Aim of the exercise
Locate the line bearing "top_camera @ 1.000" in the material below, then reproduce it and each following line up to and including the line bearing "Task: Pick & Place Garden".

──────────────────────────────

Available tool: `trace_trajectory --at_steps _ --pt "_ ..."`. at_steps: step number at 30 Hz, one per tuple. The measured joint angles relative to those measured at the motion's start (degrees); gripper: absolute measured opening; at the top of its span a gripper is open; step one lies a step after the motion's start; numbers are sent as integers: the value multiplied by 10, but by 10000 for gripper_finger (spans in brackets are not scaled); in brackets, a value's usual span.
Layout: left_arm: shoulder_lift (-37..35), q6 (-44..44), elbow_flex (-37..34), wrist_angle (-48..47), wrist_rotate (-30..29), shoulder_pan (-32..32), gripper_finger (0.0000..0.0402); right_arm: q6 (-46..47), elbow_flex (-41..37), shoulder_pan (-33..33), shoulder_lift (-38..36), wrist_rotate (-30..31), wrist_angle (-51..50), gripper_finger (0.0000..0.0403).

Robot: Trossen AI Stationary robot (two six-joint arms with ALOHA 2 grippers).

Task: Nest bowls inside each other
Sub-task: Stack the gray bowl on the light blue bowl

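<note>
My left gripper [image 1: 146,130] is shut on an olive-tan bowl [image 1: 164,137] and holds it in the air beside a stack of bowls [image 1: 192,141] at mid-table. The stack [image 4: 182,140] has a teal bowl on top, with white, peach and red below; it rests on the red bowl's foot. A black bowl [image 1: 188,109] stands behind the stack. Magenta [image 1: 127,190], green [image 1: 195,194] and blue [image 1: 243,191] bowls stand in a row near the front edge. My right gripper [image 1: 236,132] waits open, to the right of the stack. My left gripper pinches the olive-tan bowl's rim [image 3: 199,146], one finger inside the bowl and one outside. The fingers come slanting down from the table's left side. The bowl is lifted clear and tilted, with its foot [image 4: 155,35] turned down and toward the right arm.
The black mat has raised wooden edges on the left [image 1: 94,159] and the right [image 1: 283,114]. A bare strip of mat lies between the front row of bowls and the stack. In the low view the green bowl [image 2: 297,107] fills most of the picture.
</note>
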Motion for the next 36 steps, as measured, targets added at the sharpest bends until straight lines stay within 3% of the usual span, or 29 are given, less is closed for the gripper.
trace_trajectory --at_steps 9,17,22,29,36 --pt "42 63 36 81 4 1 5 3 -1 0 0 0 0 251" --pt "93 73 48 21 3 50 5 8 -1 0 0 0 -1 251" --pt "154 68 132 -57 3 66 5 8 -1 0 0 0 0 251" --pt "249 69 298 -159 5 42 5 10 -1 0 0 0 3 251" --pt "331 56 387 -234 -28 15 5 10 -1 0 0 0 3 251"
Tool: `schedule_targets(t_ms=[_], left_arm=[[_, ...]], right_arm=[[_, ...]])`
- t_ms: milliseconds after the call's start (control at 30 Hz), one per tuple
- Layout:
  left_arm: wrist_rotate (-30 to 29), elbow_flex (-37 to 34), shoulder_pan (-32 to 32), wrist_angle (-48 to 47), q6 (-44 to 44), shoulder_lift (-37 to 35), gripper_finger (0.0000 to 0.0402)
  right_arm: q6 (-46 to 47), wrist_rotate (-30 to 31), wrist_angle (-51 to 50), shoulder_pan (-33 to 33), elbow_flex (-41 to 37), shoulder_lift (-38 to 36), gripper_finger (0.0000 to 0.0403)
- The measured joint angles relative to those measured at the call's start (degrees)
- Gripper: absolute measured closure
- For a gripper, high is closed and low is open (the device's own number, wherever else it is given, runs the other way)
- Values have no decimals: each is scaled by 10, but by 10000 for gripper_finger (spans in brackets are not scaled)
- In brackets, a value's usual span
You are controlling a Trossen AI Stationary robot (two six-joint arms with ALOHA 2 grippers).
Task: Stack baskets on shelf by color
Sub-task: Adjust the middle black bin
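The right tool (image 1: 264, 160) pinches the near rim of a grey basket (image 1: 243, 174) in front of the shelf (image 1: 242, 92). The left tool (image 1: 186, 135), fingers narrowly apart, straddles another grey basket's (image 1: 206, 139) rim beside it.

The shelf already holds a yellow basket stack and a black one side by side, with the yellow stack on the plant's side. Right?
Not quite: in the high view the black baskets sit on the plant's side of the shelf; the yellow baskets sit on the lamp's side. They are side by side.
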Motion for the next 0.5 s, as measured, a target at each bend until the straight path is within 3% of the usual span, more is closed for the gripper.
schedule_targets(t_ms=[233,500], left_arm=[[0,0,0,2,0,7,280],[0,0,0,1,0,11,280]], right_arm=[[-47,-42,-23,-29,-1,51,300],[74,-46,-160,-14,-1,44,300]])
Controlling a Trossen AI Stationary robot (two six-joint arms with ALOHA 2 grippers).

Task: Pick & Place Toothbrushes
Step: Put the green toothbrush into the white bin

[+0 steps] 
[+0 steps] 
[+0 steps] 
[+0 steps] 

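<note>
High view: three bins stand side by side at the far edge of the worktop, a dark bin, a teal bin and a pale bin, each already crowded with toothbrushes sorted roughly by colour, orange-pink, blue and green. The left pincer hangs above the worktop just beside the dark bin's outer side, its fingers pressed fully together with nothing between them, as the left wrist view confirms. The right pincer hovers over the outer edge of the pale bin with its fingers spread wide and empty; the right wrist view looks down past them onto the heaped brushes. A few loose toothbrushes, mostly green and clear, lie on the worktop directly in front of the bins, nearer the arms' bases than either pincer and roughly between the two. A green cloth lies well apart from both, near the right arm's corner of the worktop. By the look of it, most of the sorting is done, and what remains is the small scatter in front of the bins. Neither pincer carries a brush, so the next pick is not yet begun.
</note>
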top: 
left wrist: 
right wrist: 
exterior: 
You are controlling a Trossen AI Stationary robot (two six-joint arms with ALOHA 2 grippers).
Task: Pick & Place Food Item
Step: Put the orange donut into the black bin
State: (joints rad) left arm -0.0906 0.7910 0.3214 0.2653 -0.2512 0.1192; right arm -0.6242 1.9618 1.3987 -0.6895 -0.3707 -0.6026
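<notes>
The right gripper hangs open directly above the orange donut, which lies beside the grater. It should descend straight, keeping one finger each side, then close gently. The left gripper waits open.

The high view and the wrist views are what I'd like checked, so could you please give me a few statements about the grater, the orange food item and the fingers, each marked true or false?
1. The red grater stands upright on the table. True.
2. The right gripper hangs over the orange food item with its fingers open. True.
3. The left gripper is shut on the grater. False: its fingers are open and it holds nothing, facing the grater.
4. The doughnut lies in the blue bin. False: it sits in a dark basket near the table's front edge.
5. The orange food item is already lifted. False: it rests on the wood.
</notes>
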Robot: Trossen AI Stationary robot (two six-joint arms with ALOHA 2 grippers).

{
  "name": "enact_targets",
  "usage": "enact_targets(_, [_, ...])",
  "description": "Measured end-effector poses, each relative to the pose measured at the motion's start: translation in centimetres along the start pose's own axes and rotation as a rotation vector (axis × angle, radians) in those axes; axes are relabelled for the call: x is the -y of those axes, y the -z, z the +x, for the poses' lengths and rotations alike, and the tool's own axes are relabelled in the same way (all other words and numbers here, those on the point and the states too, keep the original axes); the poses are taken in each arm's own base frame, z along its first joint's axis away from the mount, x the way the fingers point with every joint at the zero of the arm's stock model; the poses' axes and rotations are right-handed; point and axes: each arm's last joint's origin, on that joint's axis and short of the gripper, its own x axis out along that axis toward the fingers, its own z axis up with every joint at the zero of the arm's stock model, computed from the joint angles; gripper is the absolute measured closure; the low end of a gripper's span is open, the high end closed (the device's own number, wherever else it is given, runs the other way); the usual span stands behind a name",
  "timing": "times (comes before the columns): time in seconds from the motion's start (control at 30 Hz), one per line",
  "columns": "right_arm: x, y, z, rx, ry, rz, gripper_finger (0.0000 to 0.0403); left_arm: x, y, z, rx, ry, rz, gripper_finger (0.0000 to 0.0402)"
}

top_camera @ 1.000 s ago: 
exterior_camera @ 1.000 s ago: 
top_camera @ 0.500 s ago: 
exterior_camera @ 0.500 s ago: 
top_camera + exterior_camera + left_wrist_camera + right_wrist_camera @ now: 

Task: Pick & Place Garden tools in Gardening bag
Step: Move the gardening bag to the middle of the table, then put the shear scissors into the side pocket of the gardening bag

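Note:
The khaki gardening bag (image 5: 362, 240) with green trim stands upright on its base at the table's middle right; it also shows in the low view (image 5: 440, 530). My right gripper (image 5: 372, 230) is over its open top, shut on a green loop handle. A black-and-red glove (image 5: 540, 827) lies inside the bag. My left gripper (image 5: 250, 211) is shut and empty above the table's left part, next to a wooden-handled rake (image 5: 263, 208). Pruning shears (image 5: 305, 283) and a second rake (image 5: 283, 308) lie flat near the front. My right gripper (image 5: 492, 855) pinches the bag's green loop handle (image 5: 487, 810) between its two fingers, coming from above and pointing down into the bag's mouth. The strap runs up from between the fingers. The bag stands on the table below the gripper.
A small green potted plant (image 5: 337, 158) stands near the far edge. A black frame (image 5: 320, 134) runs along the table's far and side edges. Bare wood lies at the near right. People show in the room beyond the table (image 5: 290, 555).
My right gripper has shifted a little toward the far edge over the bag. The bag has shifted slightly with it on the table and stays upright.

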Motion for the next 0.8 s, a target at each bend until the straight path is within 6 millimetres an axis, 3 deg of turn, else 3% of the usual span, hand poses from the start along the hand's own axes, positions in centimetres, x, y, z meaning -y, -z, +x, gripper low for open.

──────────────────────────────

Exercise answer
top_camera @ 1.000 s ago: 
exterior_camera @ 1.000 s ago: 
top_camera @ 0.500 s ago: 
exterior_camera @ 0.500 s ago: 
top_camera + exterior_camera + left_wrist_camera + right_wrist_camera @ now: 

Task: Pick & Place Garden tools in Gardening bag

No more work is left in this exercise.